Problem -> Once the line holding "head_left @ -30" appears, repeat it and each line after it to the end of the data, exactly and with nothing else; pictures stay out.

Material to process Block Start

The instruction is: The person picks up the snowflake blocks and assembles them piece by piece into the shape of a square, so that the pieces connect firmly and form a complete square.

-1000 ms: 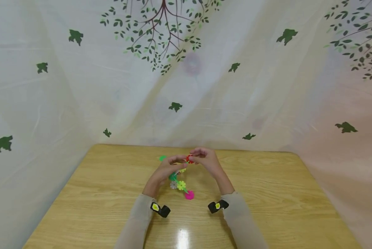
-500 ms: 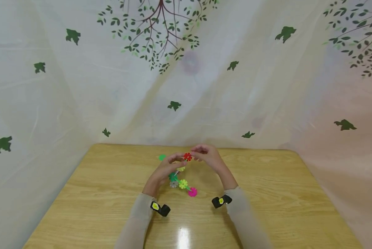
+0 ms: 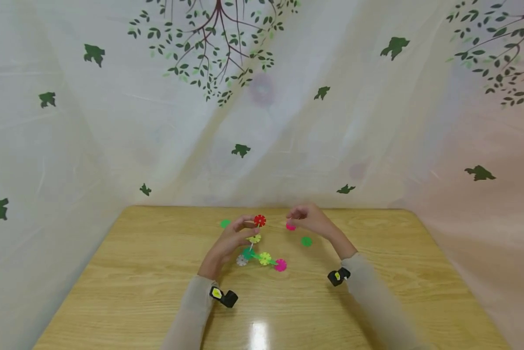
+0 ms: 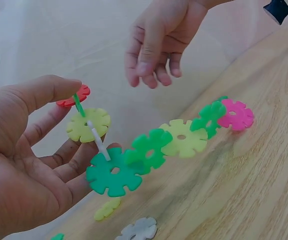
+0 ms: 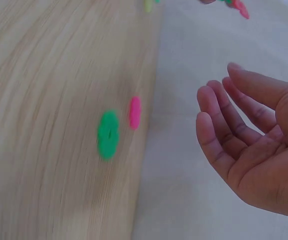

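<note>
My left hand (image 3: 231, 240) holds up a chain of interlocked plastic snowflake discs, its thumb and fingers pinching near the red disc (image 3: 259, 220) at the upper end. Below that, in the left wrist view, come a yellow disc (image 4: 78, 127), a white one seen edge-on, and a teal disc (image 4: 101, 176). From there green and yellow discs run on to a pink disc (image 4: 236, 115) at the far end. My right hand (image 3: 315, 222) hovers near the table's back edge with loosely bent fingers, holding nothing, close over a loose pink disc (image 5: 134, 112) and a green disc (image 5: 107, 135).
On the wooden table (image 3: 156, 291) lie a grey disc (image 3: 242, 260), a loose yellow disc (image 4: 107, 209) under the left hand, and another green disc (image 3: 225, 223) near the back edge. A pale curtain (image 3: 178, 146) with leaf prints hangs right behind the table.
My right hand has let go of the red disc and moved right, uncovering the loose pink and green discs. The chain's pink end has swung to the right; the left hand has barely moved.
</note>
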Action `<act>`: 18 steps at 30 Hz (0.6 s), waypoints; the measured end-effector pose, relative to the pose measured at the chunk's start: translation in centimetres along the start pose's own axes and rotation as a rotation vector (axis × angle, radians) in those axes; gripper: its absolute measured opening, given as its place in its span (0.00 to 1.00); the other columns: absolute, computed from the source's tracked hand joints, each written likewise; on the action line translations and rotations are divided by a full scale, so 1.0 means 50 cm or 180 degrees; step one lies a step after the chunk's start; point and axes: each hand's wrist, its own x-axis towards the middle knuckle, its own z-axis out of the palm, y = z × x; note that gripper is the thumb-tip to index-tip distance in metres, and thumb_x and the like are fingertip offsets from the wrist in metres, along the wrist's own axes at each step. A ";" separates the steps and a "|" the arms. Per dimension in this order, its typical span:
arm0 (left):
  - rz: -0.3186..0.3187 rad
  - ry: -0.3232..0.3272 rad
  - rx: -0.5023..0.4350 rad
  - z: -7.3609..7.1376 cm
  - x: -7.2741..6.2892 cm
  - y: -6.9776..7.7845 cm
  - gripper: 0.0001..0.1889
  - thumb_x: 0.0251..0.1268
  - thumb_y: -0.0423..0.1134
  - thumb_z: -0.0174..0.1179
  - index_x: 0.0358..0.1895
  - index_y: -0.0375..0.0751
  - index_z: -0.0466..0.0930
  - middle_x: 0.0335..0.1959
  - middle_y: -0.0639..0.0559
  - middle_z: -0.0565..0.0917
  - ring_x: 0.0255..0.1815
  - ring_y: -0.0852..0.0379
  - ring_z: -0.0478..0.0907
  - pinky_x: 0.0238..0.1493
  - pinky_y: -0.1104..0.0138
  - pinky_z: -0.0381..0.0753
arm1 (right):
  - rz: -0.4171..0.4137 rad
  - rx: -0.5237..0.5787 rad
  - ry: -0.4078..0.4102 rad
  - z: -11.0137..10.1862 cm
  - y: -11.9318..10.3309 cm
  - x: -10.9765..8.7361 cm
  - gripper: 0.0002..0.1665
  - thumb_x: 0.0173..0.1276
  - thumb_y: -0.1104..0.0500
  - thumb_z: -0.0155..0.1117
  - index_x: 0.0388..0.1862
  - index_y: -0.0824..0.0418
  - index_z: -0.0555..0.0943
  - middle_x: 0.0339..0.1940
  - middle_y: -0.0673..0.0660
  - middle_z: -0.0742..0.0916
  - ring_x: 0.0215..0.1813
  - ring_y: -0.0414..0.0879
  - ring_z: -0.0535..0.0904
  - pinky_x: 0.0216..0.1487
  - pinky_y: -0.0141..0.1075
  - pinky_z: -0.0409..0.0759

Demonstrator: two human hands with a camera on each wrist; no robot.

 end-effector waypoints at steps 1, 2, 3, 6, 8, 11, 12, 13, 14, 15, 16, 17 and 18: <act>0.0019 -0.0024 0.0007 0.000 0.000 0.000 0.20 0.73 0.35 0.61 0.64 0.37 0.72 0.57 0.45 0.76 0.47 0.58 0.79 0.45 0.65 0.82 | -0.0024 -0.0078 -0.0071 -0.006 0.004 -0.004 0.11 0.69 0.68 0.67 0.46 0.77 0.83 0.38 0.67 0.89 0.37 0.45 0.83 0.39 0.30 0.82; 0.0034 -0.0041 0.0014 0.001 0.000 0.000 0.20 0.73 0.35 0.61 0.64 0.36 0.71 0.57 0.45 0.76 0.47 0.58 0.80 0.45 0.65 0.83 | -0.0050 -0.0161 -0.0142 -0.013 0.010 -0.009 0.11 0.68 0.69 0.67 0.45 0.77 0.83 0.38 0.67 0.89 0.37 0.43 0.83 0.39 0.30 0.82; 0.0046 -0.0055 0.0018 0.001 0.000 0.000 0.20 0.73 0.35 0.61 0.64 0.36 0.71 0.57 0.45 0.76 0.48 0.58 0.80 0.46 0.65 0.83 | -0.0067 -0.0216 -0.0207 -0.018 0.017 -0.013 0.11 0.68 0.70 0.67 0.44 0.78 0.82 0.37 0.67 0.89 0.37 0.43 0.83 0.39 0.30 0.82; 0.0090 -0.0088 -0.0004 0.003 -0.003 -0.001 0.20 0.73 0.35 0.62 0.63 0.35 0.70 0.57 0.45 0.76 0.49 0.59 0.79 0.49 0.63 0.84 | -0.0030 -0.0389 -0.0366 -0.031 0.041 -0.027 0.09 0.65 0.71 0.69 0.42 0.77 0.83 0.34 0.66 0.88 0.35 0.42 0.82 0.39 0.29 0.81; 0.0085 -0.0091 -0.0036 0.004 -0.005 -0.001 0.19 0.72 0.34 0.62 0.62 0.36 0.70 0.56 0.46 0.76 0.50 0.59 0.79 0.52 0.61 0.84 | 0.0052 -0.0454 -0.0463 -0.037 0.055 -0.036 0.09 0.64 0.72 0.69 0.42 0.76 0.83 0.32 0.63 0.87 0.34 0.41 0.80 0.38 0.30 0.80; 0.0065 -0.0066 -0.0070 0.005 -0.006 -0.002 0.18 0.72 0.33 0.61 0.60 0.38 0.70 0.55 0.48 0.76 0.51 0.59 0.79 0.53 0.61 0.83 | 0.0284 -0.0485 -0.0563 -0.039 0.068 -0.046 0.11 0.62 0.71 0.70 0.43 0.74 0.84 0.30 0.60 0.87 0.31 0.40 0.79 0.34 0.31 0.79; 0.0055 -0.0059 -0.0088 0.005 -0.006 -0.001 0.17 0.72 0.33 0.61 0.60 0.39 0.70 0.55 0.48 0.76 0.50 0.58 0.79 0.53 0.61 0.83 | 0.0338 -0.0483 -0.0579 -0.039 0.070 -0.048 0.12 0.61 0.71 0.71 0.43 0.74 0.84 0.30 0.60 0.86 0.31 0.40 0.78 0.34 0.31 0.78; 0.0043 -0.0046 -0.0097 0.005 -0.006 -0.001 0.17 0.72 0.33 0.61 0.60 0.40 0.71 0.54 0.48 0.76 0.50 0.58 0.79 0.52 0.61 0.83 | 0.0375 -0.0481 -0.0595 -0.038 0.072 -0.049 0.13 0.60 0.71 0.72 0.44 0.74 0.84 0.29 0.60 0.86 0.31 0.41 0.78 0.33 0.31 0.78; 0.0047 -0.0038 -0.0099 0.005 -0.005 -0.001 0.17 0.72 0.33 0.61 0.60 0.40 0.71 0.54 0.48 0.76 0.50 0.58 0.79 0.52 0.62 0.83 | 0.0435 -0.0464 -0.0603 -0.036 0.074 -0.050 0.14 0.59 0.70 0.73 0.44 0.73 0.84 0.29 0.60 0.85 0.32 0.41 0.77 0.33 0.31 0.77; 0.0045 -0.0029 -0.0106 0.005 -0.005 -0.001 0.17 0.72 0.33 0.61 0.60 0.40 0.71 0.54 0.48 0.76 0.50 0.58 0.79 0.52 0.62 0.82 | 0.0466 -0.0471 -0.0605 -0.034 0.076 -0.050 0.15 0.59 0.70 0.74 0.44 0.73 0.84 0.29 0.60 0.85 0.32 0.42 0.77 0.33 0.31 0.76; 0.0051 -0.0026 -0.0109 0.005 -0.005 -0.001 0.17 0.72 0.33 0.61 0.60 0.40 0.71 0.54 0.48 0.76 0.50 0.58 0.79 0.52 0.62 0.82 | 0.0490 -0.0473 -0.0610 -0.031 0.078 -0.050 0.15 0.58 0.70 0.74 0.44 0.73 0.84 0.30 0.59 0.84 0.32 0.42 0.76 0.34 0.31 0.75; 0.0064 -0.0021 -0.0105 0.005 -0.005 0.000 0.17 0.72 0.33 0.61 0.60 0.39 0.71 0.55 0.48 0.77 0.50 0.58 0.79 0.52 0.62 0.83 | 0.0490 -0.0486 -0.0619 -0.028 0.080 -0.050 0.15 0.57 0.70 0.75 0.43 0.72 0.84 0.30 0.59 0.84 0.33 0.42 0.75 0.34 0.31 0.75; 0.0065 -0.0018 -0.0099 0.005 -0.005 -0.001 0.17 0.72 0.33 0.62 0.60 0.39 0.72 0.54 0.47 0.77 0.49 0.58 0.79 0.51 0.62 0.83 | 0.0482 -0.0508 -0.0624 -0.026 0.081 -0.050 0.15 0.57 0.71 0.75 0.43 0.72 0.83 0.30 0.59 0.83 0.34 0.43 0.74 0.35 0.31 0.75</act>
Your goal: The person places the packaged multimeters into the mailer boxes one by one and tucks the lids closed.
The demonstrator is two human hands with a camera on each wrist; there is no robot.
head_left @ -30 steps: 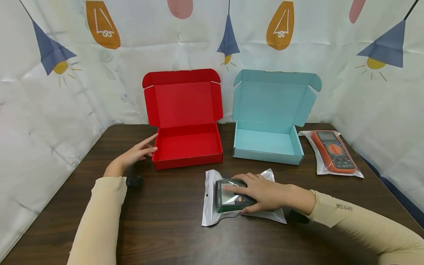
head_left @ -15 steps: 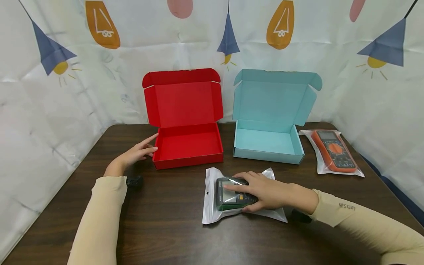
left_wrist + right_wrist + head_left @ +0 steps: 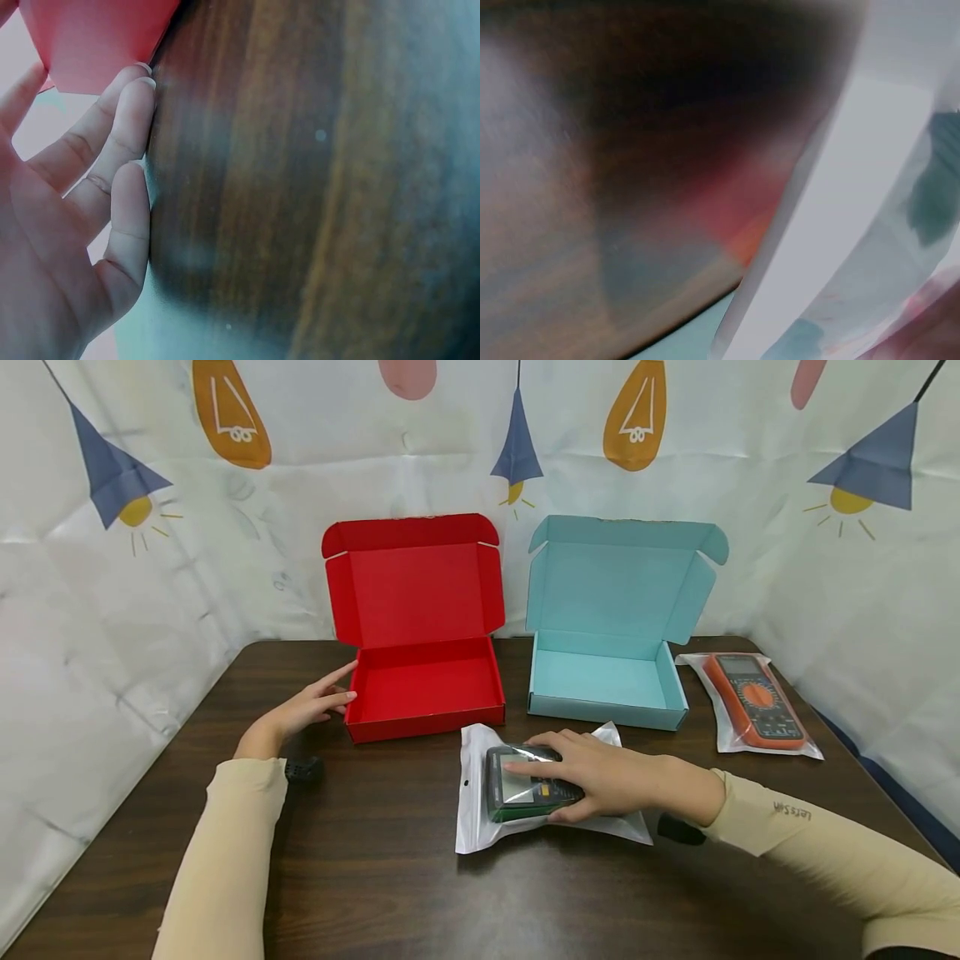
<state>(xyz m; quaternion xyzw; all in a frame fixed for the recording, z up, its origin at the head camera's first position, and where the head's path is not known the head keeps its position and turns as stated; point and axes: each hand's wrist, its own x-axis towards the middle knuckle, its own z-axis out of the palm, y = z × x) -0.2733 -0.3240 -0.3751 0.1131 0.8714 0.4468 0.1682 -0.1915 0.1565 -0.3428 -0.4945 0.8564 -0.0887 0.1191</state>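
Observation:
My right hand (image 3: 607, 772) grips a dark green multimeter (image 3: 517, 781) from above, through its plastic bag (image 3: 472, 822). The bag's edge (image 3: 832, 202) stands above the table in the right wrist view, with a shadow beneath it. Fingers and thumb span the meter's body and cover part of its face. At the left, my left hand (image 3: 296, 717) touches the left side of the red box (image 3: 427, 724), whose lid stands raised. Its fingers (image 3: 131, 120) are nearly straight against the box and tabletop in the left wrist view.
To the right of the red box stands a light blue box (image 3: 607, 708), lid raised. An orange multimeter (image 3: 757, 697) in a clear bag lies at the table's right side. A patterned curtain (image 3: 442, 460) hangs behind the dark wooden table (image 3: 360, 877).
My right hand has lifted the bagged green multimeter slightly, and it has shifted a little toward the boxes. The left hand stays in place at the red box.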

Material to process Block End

Output ->
head_left @ -30 steps: 
head_left @ -15 steps: 
left_wrist + right_wrist + head_left @ +0 steps: 
<state>(xyz m; quaternion xyzw; all in a frame fixed for the recording, z up, its origin at the head camera's first position, and where the head's path is not known the head keeps its position and turns as stated; point and axes: each hand's wrist, its own x-axis towards the middle knuckle, its own z-axis out of the palm, y = z × x) -0.2733 -0.3240 -0.3751 0.1131 0.8714 0.4468 0.1682 -0.1915 0.1565 -0.3428 -0.4945 0.8564 -0.0887 0.1191</state>
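Observation:
My right hand (image 3: 607, 772) grips a dark green multimeter (image 3: 517, 781) from above, through its plastic bag (image 3: 472, 822). The bag's edge (image 3: 832, 202) stands above the table in the right wrist view, with a shadow beneath it. Fingers and thumb span the meter's body and cover part of its face. At the left, my left hand (image 3: 296, 717) touches the left side of the red box (image 3: 427, 724), whose lid stands raised. Its fingers (image 3: 131, 120) are nearly straight against the box and tabletop in the left wrist view.
To the right of the red box stands a light blue box (image 3: 607, 708), lid raised. An orange multimeter (image 3: 757, 697) in a clear bag lies at the table's right side. A patterned curtain (image 3: 442, 460) hangs behind the dark wooden table (image 3: 360, 877).
My right hand has lifted the bagged green multimeter slightly, and it has shifted a little toward the boxes. The left hand stays in place at the red box.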

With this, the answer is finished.